BRIEF —
Within the entries below, please return exactly the lines from the one with "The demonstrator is" through the one with "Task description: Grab", leaving out any pictures.

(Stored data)
● ● ● ● ●

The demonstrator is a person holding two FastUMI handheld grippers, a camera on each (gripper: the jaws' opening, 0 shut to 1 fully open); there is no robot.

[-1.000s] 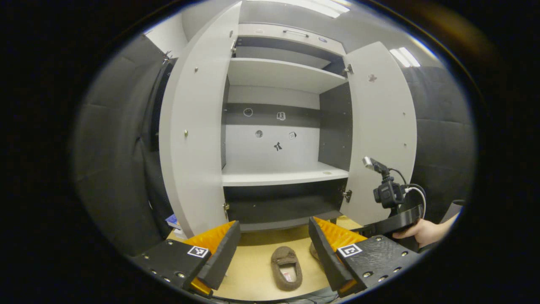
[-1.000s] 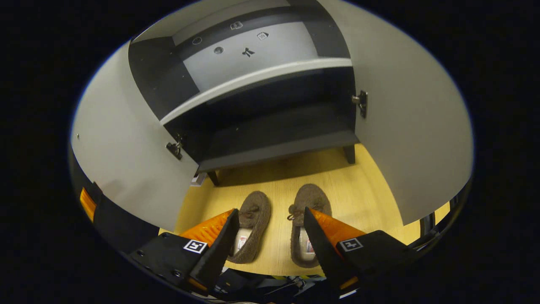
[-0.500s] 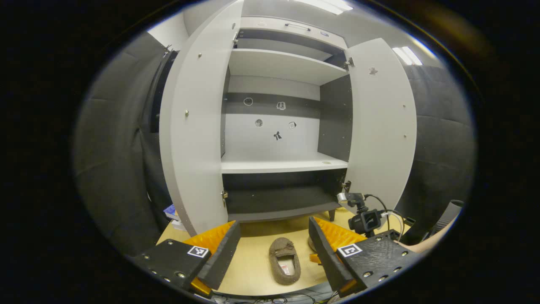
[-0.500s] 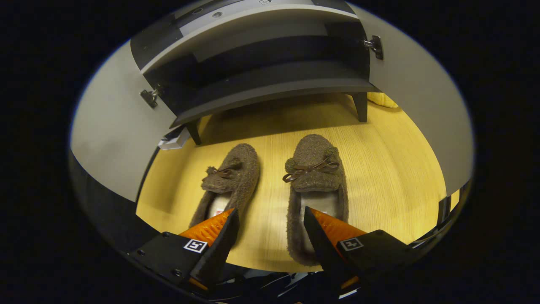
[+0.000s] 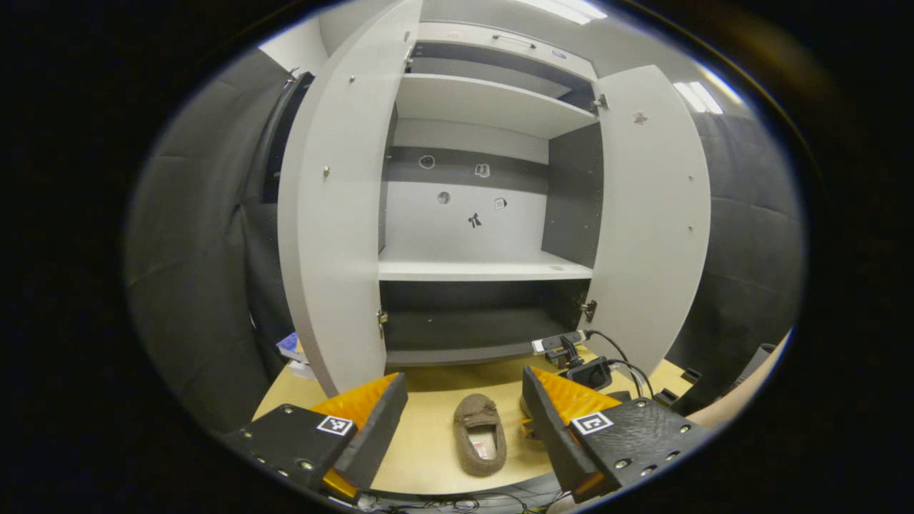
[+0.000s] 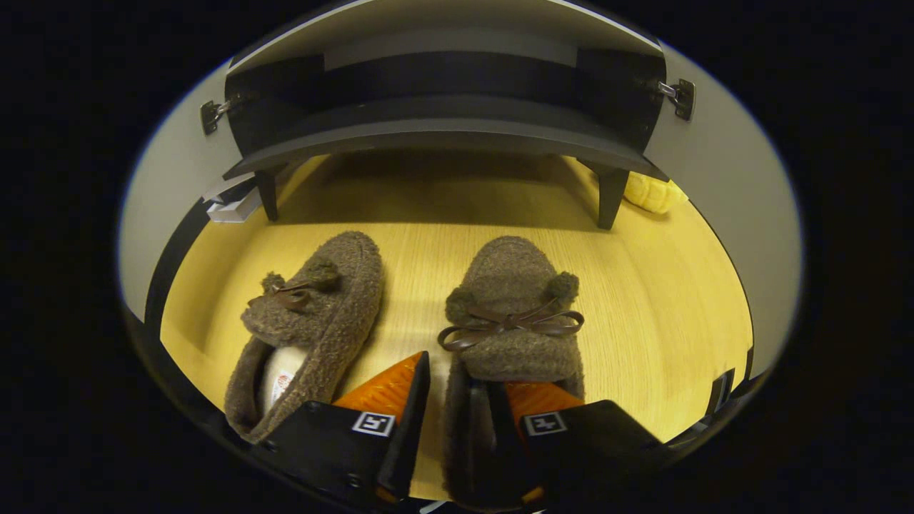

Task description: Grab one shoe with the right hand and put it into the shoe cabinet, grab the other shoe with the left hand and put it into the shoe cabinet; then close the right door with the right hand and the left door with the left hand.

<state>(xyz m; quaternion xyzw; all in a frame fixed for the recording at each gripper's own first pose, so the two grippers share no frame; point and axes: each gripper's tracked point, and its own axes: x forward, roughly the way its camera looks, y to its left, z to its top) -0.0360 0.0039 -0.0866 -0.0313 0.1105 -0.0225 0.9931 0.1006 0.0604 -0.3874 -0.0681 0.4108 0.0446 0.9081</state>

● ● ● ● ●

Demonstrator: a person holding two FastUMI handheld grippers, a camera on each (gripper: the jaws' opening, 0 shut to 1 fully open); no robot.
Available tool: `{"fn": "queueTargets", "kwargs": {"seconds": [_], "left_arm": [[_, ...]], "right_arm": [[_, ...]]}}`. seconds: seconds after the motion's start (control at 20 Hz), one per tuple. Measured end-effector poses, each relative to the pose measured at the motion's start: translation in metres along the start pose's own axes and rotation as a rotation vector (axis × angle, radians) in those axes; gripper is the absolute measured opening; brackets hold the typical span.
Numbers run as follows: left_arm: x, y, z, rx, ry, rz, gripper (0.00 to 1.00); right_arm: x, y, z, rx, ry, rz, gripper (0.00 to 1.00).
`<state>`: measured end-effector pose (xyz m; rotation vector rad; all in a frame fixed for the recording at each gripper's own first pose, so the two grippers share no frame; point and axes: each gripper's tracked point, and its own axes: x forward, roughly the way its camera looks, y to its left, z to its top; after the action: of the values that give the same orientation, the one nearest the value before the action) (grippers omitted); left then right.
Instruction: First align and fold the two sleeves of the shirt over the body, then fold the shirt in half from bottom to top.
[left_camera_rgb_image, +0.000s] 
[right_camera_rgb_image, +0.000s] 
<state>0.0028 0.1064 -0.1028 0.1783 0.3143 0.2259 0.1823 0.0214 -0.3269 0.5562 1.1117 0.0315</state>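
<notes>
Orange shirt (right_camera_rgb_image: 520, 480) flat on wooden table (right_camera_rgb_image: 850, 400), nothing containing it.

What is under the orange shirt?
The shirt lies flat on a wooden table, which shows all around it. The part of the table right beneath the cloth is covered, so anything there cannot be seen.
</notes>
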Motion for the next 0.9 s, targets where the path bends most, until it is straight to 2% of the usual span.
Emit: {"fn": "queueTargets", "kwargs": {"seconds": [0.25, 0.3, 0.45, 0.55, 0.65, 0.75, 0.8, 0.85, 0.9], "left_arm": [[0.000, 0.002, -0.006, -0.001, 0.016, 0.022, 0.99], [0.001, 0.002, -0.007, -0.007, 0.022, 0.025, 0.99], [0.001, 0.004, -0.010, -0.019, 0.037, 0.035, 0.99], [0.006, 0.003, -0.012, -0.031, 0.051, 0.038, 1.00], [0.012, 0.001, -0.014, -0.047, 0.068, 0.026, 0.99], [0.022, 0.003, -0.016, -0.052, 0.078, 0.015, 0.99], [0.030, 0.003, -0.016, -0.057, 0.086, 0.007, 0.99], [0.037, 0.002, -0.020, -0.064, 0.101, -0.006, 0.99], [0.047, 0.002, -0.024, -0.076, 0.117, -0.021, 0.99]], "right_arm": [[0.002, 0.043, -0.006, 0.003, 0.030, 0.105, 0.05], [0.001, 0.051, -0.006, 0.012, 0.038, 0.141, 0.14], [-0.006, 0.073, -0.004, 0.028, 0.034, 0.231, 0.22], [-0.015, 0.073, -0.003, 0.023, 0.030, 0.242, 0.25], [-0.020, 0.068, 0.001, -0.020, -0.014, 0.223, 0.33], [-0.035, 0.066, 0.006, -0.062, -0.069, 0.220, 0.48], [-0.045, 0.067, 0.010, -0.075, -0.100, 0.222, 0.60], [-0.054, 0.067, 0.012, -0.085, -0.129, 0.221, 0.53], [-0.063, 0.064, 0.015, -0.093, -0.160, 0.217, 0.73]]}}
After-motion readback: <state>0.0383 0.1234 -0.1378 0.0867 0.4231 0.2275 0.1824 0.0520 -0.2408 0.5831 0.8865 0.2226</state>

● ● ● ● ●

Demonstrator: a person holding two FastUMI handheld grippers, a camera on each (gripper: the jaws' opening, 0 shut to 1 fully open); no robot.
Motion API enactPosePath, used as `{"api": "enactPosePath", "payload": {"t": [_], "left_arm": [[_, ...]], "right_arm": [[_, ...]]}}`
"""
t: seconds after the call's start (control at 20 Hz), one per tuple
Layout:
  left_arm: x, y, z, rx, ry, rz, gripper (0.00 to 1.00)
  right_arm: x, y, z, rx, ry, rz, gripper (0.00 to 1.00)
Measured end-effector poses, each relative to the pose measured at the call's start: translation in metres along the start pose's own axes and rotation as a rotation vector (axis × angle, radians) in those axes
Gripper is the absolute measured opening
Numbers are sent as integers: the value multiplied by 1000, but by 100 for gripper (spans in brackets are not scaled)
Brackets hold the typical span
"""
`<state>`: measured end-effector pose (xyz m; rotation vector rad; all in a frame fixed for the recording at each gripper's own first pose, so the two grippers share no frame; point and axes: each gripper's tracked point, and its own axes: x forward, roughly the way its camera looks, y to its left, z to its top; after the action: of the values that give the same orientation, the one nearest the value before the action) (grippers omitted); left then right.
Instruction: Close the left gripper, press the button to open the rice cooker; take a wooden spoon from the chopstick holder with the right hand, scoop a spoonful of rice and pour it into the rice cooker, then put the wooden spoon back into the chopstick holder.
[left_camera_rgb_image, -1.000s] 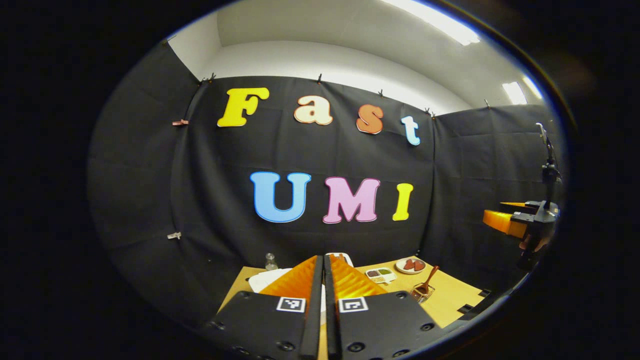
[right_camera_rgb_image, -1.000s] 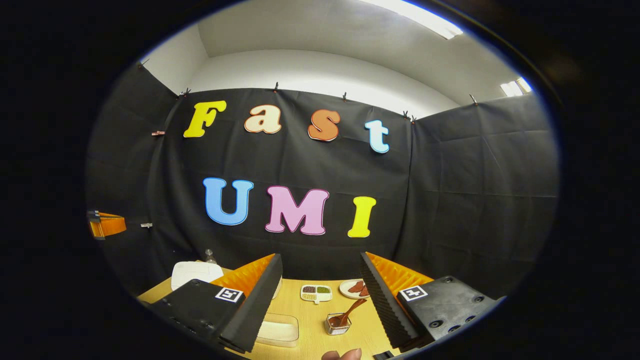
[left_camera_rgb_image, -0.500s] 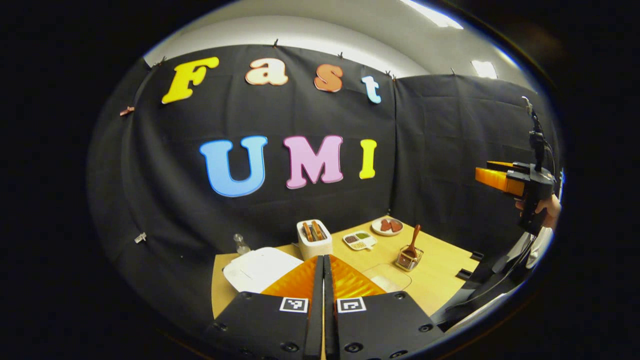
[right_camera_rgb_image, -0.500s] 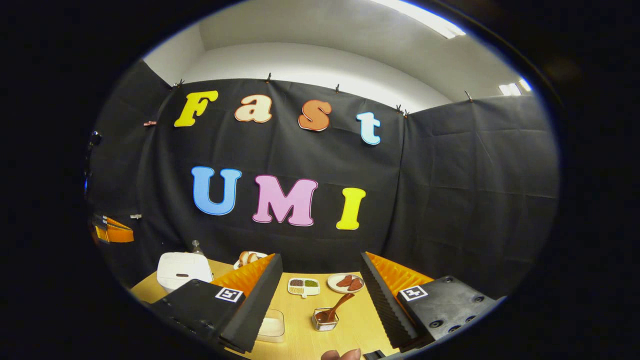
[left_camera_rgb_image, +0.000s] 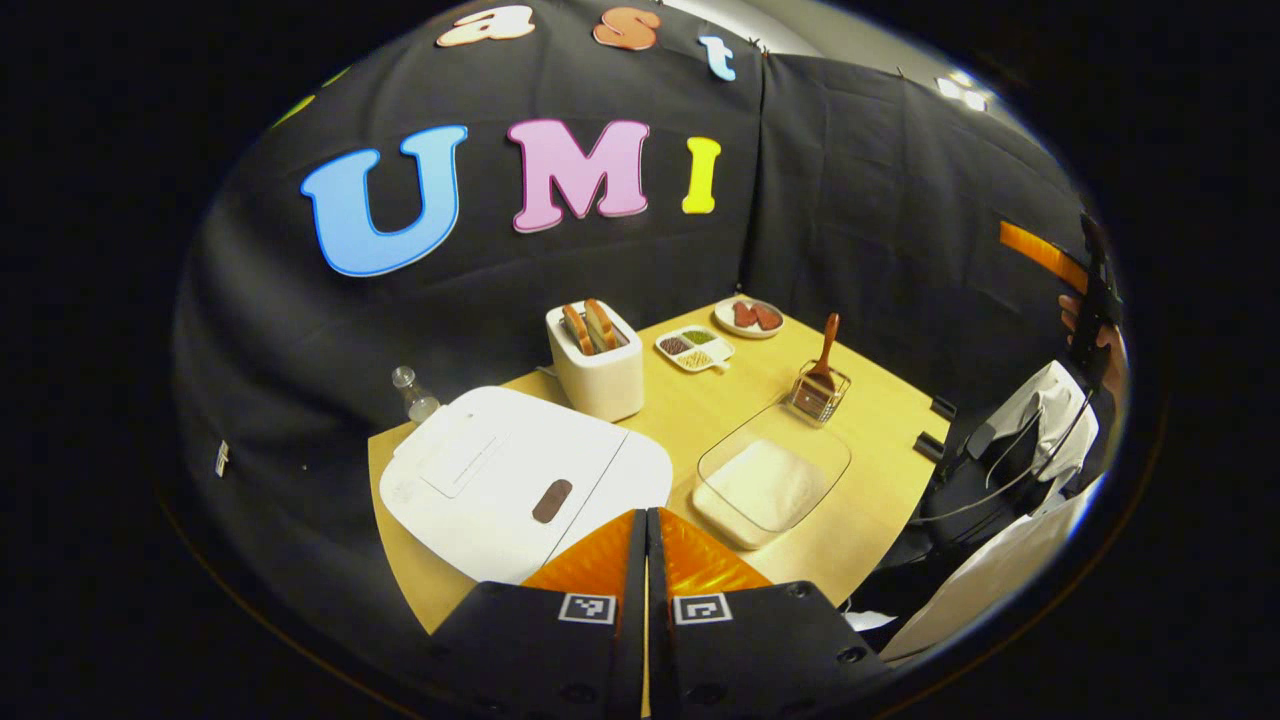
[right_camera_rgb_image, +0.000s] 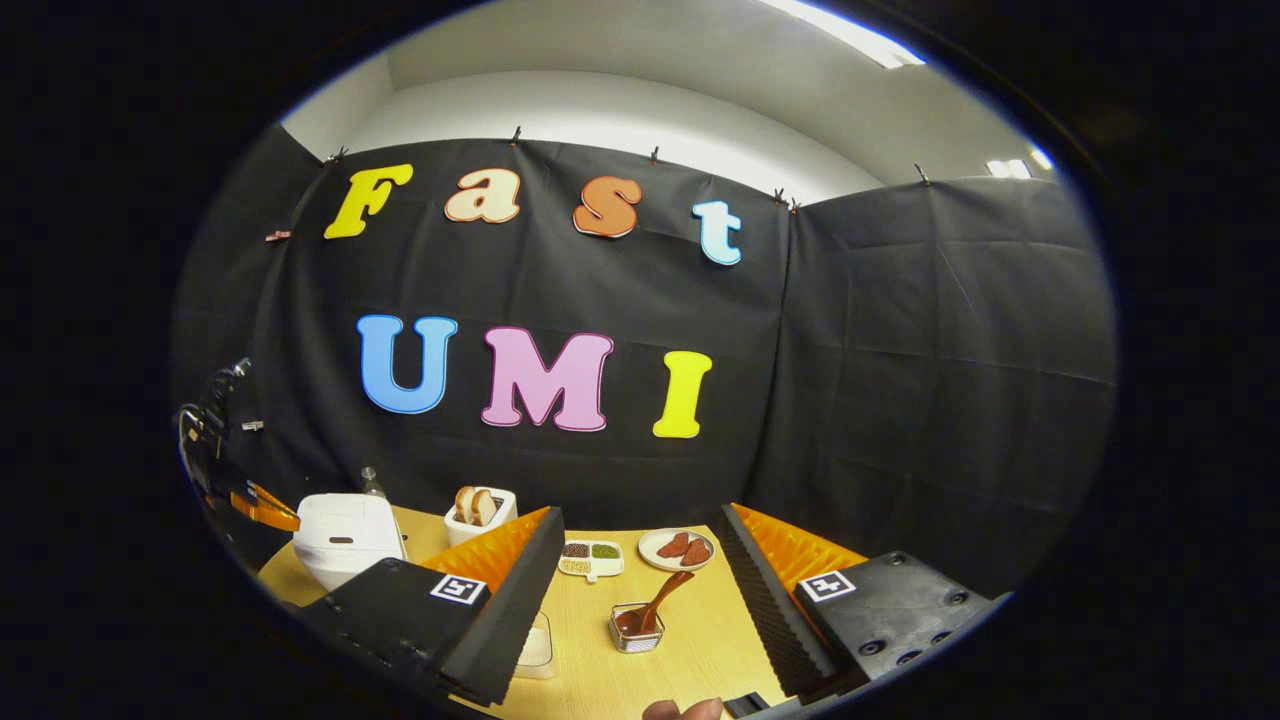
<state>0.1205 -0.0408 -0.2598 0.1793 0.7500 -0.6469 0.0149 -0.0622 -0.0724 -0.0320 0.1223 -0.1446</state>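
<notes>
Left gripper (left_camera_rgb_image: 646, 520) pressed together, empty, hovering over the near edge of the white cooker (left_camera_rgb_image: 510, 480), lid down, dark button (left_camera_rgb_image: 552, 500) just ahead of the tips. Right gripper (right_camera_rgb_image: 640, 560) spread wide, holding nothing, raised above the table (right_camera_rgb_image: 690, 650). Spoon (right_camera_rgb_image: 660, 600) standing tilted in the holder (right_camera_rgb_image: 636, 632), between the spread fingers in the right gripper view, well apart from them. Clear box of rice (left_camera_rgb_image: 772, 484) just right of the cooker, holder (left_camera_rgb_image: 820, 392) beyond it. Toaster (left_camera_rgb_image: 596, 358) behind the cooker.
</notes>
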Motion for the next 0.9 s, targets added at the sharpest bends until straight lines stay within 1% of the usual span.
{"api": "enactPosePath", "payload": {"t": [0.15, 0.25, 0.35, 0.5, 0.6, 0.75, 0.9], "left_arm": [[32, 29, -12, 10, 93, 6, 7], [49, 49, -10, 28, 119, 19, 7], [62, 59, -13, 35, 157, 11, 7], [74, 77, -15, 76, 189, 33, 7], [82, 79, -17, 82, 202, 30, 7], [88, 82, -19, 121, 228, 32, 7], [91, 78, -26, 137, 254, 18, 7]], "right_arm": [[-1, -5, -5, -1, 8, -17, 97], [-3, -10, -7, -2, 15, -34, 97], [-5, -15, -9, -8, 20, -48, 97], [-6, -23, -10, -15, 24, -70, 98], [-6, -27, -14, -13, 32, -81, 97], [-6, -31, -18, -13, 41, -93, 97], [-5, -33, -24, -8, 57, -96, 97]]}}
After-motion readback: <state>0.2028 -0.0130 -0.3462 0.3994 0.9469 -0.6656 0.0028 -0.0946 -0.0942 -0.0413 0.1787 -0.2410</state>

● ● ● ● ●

SOLUTION TO THIS EXERCISE —
The demonstrator is a person holding two FastUMI handheld grippers, a camera on each (gripper: the jaws' opening, 0 shut to 1 fully open); there is no robot.

[-1.000s] 
[-1.000s] 
[-0.500s] 
[-0.500s] 
[+0.000s] 
[+0.000s] 

Task description: Grab one shoe with the right hand and put it into the shoe cabinet, grab the other shoe with the left hand and put it into the shoe cabinet; then close the right door with the right hand and the left door with the left hand.

The exercise is finished and nothing remains.